Fasten your seatbelts, it's gonna be a bumpy ride...

 

(yes, I know she actually says "bumpy night"...I'll update the title this evening if need be...)

OK...here's where things stood as of last night...

UPDATE 7/27/17 12:00pm: OK, here's the latest (at least, as of around noon, anyway):

Apparently, in order to win over a few more votes and squeeze the bill in under the "budget savings" wire, they're now planning on scrapping repeal of the medical device tax and delaying repeal of the employer mandate (but still repealing it eventually). They're also going to throw in defunding Planned Parenthood even though that was previously scrapped by the Senate parlimentarian.

Finally, they're apparently bringing back the Essential Health Benefit State Waiver provision, which would, once again, blow a massive hole in the "Guaranteed Issue and Community Rating" rules.

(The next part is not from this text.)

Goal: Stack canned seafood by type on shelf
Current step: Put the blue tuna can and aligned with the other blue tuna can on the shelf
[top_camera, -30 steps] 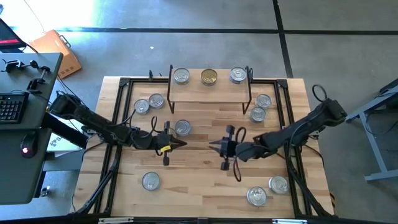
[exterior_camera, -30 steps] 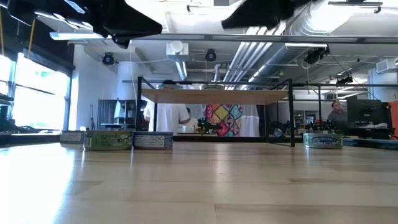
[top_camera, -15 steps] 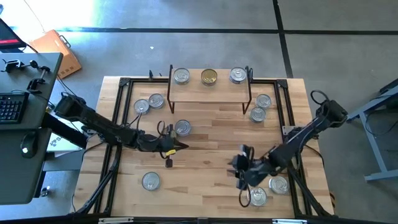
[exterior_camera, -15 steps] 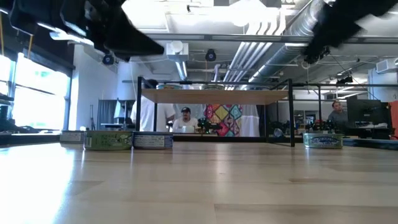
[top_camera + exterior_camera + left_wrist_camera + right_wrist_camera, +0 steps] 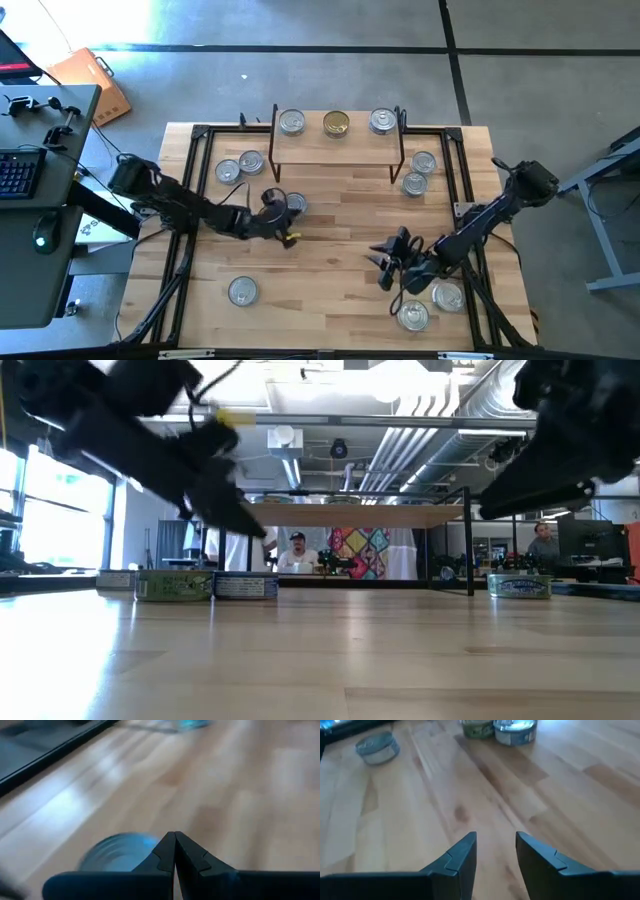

At first I assumed keeping the employer mandate would reduce the projected coverage loss by 4 million, but Loren Adler pointed out that a) the mandate would still be scrapped, just not right away (so the 2026 impact wouldn't change), and apparently they only expect about 500K of that 4 million to be due specifically to that--the other 3.5 million would mainly consist of people working for small businesses (companies under 50 employees, which aren't subject to the employer mandate anyway) dropping their employer coverage because of the individual mandate being repealed, some of whom would then shift to individual market coverage instead.

Confusing I agree, but I think this is what it would look like in practice:

UPDATE 7/27/17 12:50pm: OK, that was fast...apparently the Senate Parlimentarian has already ruled that the State EHB Waivers aren't kosher under reconciliation rules after all, so presumably they're out. Still no word on Planned Parenthood defunding.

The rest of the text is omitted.